Much of my work is in pursuit of “data dignity”, an idea that stems in part from scholars arguing that we should sometimes think of “data as labor”. However, the data as labor comparison often elicits quite a bit of pushback. In this post, I’m going to describe a thought experiment regarding cartography and two seaside villages. My hope is that this story can illustrate some theoretical reasons to be hopeful about the potential for collective bargaining power deriving from data, and I hope to paint an optimistic picture of a path towards AI governance. Throughout this thought experiment, I’ll also make references to Nagaraj and Stern’s Journal of Economic Perspectives 2020 article on the Economics of Maps.
Ultimately, no metaphor for “data as X” is perfect (and there's been some great critiques of data labor specifically). The scope of human activities that are “data-generating” is vast, and growing. But the comparison with labor, especially map-making labor can be instructive.
Mapping a Seaside Village
Imagine a seaside village, at some point in time well before satellites, Google Maps, or OpenStreetMap. Many of the residents of the village use boats to fish and travel. It is of great value to the town to map out the coast and places where rocks jut upwards. In the early days of the village, the town council hires a few young people to act as cartographers. These freshly minted cartographers set out to boat, swim, dive, and walk, all in service of recording a first map.

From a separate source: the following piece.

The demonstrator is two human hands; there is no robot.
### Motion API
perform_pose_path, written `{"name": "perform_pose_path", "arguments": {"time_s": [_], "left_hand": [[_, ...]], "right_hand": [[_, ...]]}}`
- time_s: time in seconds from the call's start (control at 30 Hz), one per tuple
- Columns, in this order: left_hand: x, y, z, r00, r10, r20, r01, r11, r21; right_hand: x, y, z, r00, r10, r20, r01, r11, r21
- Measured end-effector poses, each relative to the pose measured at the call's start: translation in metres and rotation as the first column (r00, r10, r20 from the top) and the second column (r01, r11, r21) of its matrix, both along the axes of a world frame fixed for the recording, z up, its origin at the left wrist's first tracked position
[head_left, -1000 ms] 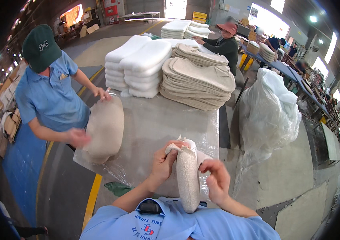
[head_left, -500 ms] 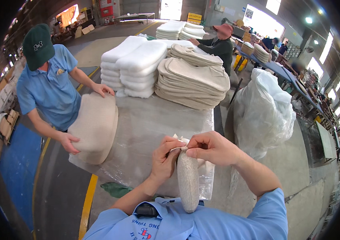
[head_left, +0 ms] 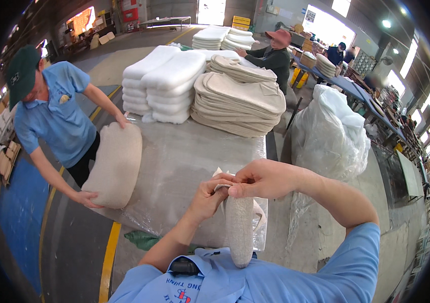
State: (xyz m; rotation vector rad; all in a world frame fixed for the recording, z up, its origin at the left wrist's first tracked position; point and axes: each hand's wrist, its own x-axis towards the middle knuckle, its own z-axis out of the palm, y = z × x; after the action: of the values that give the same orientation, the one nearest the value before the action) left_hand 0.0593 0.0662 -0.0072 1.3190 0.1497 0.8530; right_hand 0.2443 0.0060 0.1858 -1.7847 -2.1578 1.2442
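A beige fabric-covered cushion [head_left: 239, 230] stands edge-on against my chest, its lower end resting near my shirt. At its top, my left hand [head_left: 207, 199] pinches the cloth edge with closed fingers. My right hand [head_left: 265, 179] is closed on the same edge, thumb and fingertips meeting beside the left ones. The fingers partly hide the cloth between them. Some loose beige cloth shows behind the cushion. Across the table's left corner, a co-worker in a blue shirt grips another beige cushion [head_left: 115, 166] by its top and bottom ends.
The table [head_left: 169, 156] has a plastic-wrapped top. On its far side stand a pile of white padding [head_left: 169, 86] and a stack of beige covers [head_left: 240, 103]. A large clear plastic bag [head_left: 328, 136] is at the right. Another person in a red cap stands behind the stacks.
My right hand has rolled over and my right elbow has swung outward, the grip staying at the cushion's top. The co-worker has leaned left and tilted the other cushion.
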Motion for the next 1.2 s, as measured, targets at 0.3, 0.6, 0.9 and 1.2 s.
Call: {"name": "perform_pose_path", "arguments": {"time_s": [0.3,0.6,0.9,1.2], "left_hand": [[-0.008,-0.003,-0.001,0.990,-0.130,-0.059,0.121,0.982,-0.146],[0.002,-0.023,0.017,0.978,0.194,-0.073,-0.190,0.980,0.062],[0.009,-0.021,0.025,0.963,0.233,-0.134,-0.244,0.967,-0.069],[0.004,-0.017,0.025,0.986,0.154,-0.071,-0.169,0.928,-0.332]], "right_hand": [[-0.009,0.008,0.009,0.994,0.098,-0.044,-0.099,0.995,-0.021],[-0.017,-0.013,-0.028,0.996,0.042,-0.083,0.005,0.868,0.496],[-0.038,-0.026,-0.064,0.925,-0.212,-0.314,0.369,0.690,0.622],[-0.061,-0.022,-0.087,0.753,-0.381,-0.536,0.649,0.560,0.515]]}}
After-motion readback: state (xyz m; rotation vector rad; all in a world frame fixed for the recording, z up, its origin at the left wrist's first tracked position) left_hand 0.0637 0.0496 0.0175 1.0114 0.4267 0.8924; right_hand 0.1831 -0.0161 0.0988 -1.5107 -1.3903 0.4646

As time goes on, more people become cartographers, and these cartographers begin to compete: they make more aesthetic maps, explore in larger radii, or make guarantees regarding how frequently their maps are updated. A market for cartographic labor develops.
A challenge for the map-makers trying to sell their maps is that, it's not too difficult to make a copy or share key details (maps are a type of “information good”, as Nagaraj and Stern explain). A fisherman might use the map once, learn the key details, and share with his friends and colleagues who never pay a cent to the map-maker. Eventually, the town council might decide to just put up a large, permanent map in the town square, making it easy for each villager to reference at will or make a personal copy and it making it hard for cartographers to make money.

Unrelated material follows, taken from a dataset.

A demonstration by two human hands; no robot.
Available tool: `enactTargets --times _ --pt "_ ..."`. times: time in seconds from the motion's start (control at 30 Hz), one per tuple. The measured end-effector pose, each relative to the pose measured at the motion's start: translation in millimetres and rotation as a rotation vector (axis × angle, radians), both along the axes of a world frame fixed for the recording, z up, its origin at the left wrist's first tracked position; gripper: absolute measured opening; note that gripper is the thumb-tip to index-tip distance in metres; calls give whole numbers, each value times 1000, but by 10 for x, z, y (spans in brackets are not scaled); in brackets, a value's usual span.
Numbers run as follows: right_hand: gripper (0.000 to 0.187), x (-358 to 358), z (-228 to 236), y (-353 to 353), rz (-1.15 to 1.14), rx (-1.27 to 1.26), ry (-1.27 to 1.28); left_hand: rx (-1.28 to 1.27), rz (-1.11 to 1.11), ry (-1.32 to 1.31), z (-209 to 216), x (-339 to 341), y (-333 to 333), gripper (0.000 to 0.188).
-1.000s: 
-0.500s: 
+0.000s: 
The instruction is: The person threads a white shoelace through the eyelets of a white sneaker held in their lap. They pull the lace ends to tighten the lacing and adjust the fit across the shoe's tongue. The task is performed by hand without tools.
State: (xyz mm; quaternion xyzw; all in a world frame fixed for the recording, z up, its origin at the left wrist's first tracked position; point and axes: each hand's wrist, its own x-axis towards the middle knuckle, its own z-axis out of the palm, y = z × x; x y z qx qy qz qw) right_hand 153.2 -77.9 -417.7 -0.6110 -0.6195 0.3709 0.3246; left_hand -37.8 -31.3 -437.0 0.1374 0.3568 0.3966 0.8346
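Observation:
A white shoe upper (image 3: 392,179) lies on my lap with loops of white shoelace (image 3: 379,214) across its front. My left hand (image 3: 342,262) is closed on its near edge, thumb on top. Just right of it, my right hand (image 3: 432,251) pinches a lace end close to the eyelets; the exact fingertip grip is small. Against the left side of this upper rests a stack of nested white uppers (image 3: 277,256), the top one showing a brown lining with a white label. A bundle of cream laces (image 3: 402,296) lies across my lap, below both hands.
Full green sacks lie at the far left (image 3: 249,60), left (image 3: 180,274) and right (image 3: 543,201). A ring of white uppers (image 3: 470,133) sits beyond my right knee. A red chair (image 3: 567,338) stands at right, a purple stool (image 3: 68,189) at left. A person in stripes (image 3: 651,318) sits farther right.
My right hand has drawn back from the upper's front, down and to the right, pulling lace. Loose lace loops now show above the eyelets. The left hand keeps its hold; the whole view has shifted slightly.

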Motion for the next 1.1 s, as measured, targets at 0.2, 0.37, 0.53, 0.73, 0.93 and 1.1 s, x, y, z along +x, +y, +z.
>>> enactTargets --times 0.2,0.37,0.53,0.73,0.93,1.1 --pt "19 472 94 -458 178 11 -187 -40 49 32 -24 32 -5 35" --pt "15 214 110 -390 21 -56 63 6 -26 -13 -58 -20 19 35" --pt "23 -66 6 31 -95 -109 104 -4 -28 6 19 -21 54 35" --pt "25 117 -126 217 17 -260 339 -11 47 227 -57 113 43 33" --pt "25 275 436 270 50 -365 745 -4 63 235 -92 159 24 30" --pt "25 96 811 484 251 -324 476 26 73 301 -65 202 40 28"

Ultimately, maps have the attributes that put them somewhere between public and club goods. In some cases maps can be made “excludable” – the mapmaker can try to make it hard for any non-paying customers to access and copy the map, but it's a Sisyphean task to do so (requiring, perhaps, a state that will protect intellectual property).
The reason I've laid out this extended story is because I believe the mapping metaphor will be useful in highlighting the distinction between places where mapping labor has leverage and where it does not. This provides a nice conceptual, well, mapping between contexts where data-generators (i.e., tech users, the public) are likely to be able to gain a powerful bargaining position with data users (i.e. tech companies).

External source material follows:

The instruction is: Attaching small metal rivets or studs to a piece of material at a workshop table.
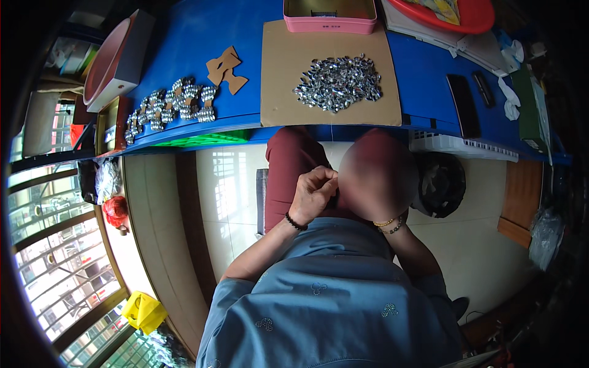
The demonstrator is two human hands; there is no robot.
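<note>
Over my lap, my left hand (313,194) is closed in a pinch, thumb against forefinger. What it holds, if anything, is too small to make out. A round blur hides the fingers of my right hand (400,219); only its wrist edge with bracelets shows. A fine thread seems to hang at the table's front edge above my knees. Beyond my hands, a heap of shiny silver beads (338,83) lies on a brown cardboard sheet (276,73). To the left sit several silver bead bundles (175,105), beside brown bow-shaped cards (227,69).
The blue table (184,43) spans the far side. On it stand a pink tin (330,24), a red basin (478,15), a dark phone (463,105) and a white-and-pink box (126,67). Below the table are a white crate (460,145) and a dark round object (440,184).
</note>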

Some Places are Calm, and in Other Places Volcanoes Erupt
In our seaside village with typical geological conditions, we might imagine things don't change too often. Erosion is slow, there aren't too many landslides, shifting tectonic plates, or volcanic eruptions that require large map changes. Every once in a while, residents might take note that a tree has fallen and update the communal map.
We can characterize this system as quite static. If we were to hone in on a particular variable describing the map over time (for instance, the average elevation), that variable likely has a low entropy. There's not likely to be a vibrant labor market of cartographers here. In modern terms, the level of OpenStreetMap contribution activity might be relatively low. Probably, the most ambitious cartographers will set off for greater heights or further shores.
However, imagine another seaside village, but with fantastically dynamic geology. On a monthly basis, volcanic eruptions sprout islands and mountains. Here, we can imagine a strong demand for cartographic labor, driven by a more robust set of map offerings ("Get your maps here, updated daily!", "The only map drawn with the help of a submarine!").
In the first seaside village, the cartographers have little labor leverage, and likely very little business. But, the villagers reap the continuous benefits of a near-perfect navigation. In the second village, cartographers wield immense leverage. Were they to go on strike, any seafaring commercial activities would be shut down or severely hindered. A potential Cartographer's Union in our dynamic seaside village could command great prices. Of course, the downside is that life is just more unpredictable. Presumably, more ships run into rocks and beaches.
Model Weights Maps Systems, and Social Systems are Mostly Dynamic
I've belabored this example because I believe much of modern AI can be described in terms of technology companies conscripting the vast majority of tech users into becoming cartographers of both our physical and social spaces. This is, in fact, a very literal description of traffic prediction algorithms (traffic being a phenomenon that combines physical and social aspects). But more broadly, from a zoomed-out view most "AI" systems map inputs to outputs: a language model maps your prompt to an output, a recommender system maps your browsing history to a list of 10 items you might like, and image classifier maps a picture to some likelihood score that the picture contains some objects. Of course, there are internal technical details that imply conceptual differences between paper maps and modern AI, but I believe there is a striking resonance in this comparison.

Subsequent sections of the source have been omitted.